Immersion Pulmonary Edema in Female Triathletes

1School of Human Kinetics, University of British Columbia, 210-6081 University Boulevard, Vancouver, BC, Canada
2Division of Sports Medicine, University of British Columbia, Vancouver, BC, Canada

Received 17 March 2011; Revised 11 April 2011; Accepted 12 April 2011

Academic Editor: N. Ambrosino

Copyright © 2011 Eric A. Carter and Michael S. Koehle. This is an open access article distributed under the Creative Commons Attribution License, which permits unrestricted use, distribution, and reproduction in any medium, provided the original work is properly cited.
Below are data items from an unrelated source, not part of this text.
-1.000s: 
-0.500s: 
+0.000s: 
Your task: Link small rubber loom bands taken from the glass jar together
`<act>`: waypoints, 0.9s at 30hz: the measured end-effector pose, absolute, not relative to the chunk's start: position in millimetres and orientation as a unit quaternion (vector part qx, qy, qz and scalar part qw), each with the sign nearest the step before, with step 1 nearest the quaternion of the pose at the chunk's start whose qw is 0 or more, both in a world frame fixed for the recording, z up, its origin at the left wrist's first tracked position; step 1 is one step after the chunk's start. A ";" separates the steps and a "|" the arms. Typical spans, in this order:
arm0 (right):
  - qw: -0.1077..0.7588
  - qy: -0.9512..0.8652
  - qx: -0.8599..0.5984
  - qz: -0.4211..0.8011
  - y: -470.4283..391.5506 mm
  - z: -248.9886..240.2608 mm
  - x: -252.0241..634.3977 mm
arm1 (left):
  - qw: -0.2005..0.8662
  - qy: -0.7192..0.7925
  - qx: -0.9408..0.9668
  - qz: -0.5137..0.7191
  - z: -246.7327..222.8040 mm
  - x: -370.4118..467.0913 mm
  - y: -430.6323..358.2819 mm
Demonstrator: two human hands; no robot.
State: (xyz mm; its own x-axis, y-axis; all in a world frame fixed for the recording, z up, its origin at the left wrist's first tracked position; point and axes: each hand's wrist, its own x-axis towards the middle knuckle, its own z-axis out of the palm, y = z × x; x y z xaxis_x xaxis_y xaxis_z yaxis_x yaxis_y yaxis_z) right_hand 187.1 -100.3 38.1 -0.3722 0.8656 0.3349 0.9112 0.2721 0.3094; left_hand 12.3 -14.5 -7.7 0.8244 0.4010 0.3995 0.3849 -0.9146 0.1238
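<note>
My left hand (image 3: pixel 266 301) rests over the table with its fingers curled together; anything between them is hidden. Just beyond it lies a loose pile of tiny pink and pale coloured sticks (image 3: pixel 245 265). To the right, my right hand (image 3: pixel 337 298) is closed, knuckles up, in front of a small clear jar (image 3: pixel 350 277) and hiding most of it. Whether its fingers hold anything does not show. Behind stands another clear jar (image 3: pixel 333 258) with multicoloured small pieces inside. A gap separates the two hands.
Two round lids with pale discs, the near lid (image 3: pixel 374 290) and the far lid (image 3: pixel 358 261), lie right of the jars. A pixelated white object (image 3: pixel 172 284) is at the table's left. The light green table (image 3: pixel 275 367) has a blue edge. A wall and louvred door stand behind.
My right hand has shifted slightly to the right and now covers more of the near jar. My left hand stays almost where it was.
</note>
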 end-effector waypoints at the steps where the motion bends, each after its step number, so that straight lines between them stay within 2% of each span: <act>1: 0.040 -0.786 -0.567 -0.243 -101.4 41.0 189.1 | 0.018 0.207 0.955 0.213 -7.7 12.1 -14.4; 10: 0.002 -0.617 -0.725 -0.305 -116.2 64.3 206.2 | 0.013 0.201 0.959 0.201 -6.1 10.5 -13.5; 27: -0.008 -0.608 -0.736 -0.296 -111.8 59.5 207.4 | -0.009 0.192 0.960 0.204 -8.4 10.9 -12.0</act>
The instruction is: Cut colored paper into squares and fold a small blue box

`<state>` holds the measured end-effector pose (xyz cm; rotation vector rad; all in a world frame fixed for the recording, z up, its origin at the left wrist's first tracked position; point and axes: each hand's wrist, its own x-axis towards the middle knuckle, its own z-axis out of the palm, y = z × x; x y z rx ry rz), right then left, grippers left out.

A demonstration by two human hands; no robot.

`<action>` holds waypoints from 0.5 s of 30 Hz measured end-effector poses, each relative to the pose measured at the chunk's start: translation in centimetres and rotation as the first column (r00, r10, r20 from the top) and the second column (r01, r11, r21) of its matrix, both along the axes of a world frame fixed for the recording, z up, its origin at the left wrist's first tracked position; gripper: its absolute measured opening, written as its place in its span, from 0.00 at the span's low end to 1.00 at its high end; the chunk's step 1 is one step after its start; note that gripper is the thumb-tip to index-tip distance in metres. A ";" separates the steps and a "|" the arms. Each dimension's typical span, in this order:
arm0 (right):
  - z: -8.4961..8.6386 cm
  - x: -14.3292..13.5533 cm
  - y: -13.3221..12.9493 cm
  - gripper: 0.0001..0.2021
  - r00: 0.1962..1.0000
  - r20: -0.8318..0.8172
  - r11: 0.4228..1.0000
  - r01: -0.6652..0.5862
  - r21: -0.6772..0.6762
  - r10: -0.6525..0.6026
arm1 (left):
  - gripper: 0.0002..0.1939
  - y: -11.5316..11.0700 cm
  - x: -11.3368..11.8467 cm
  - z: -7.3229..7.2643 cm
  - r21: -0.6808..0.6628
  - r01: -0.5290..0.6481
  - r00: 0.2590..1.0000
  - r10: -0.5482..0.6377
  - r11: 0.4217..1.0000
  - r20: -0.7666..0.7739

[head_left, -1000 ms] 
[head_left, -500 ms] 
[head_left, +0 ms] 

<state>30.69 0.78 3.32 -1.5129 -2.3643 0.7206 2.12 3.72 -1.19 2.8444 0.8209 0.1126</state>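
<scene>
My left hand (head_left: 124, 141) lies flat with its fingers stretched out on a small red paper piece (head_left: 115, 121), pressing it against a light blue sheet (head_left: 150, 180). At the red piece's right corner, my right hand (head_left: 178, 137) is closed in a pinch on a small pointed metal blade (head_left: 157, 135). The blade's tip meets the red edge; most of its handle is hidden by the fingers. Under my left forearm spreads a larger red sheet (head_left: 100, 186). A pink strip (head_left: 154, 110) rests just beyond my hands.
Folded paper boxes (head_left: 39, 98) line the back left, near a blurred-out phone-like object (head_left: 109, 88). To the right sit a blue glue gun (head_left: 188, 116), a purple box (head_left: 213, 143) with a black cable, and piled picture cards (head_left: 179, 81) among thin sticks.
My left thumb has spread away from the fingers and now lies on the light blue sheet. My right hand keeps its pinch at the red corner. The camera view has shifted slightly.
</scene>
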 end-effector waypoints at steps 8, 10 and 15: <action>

Pulmonary edema has been reported in SCUBA divers, apnea divers, and long-distance swimmers however, no instances of pulmonary edema in triathletes exist in the scientific literature. Pulmonary edema may cause seizures and loss of consciousness which in a water environment may become life threatening. This paper describes pulmonary edema in three female triathletes. Signs and symptoms including cough, fatigue, dyspnea, haemoptysis, and rales may occur within minutes of immersion. Contributing factors include hemodynamic changes due to water immersion, cold exposure, and exertion which elevate cardiac output, causing pulmonary capillary stress failure, resulting in extravasation of fluid into the airspace of the lung. Previous history is a major risk factor. Treatment involves immediate removal from immersion and in more serious cases, hospitalization, and oxygen administration. Immersion pulmonary edema is a critical environmental illness of which triathletes, race organizers, and medical staff, should be made aware.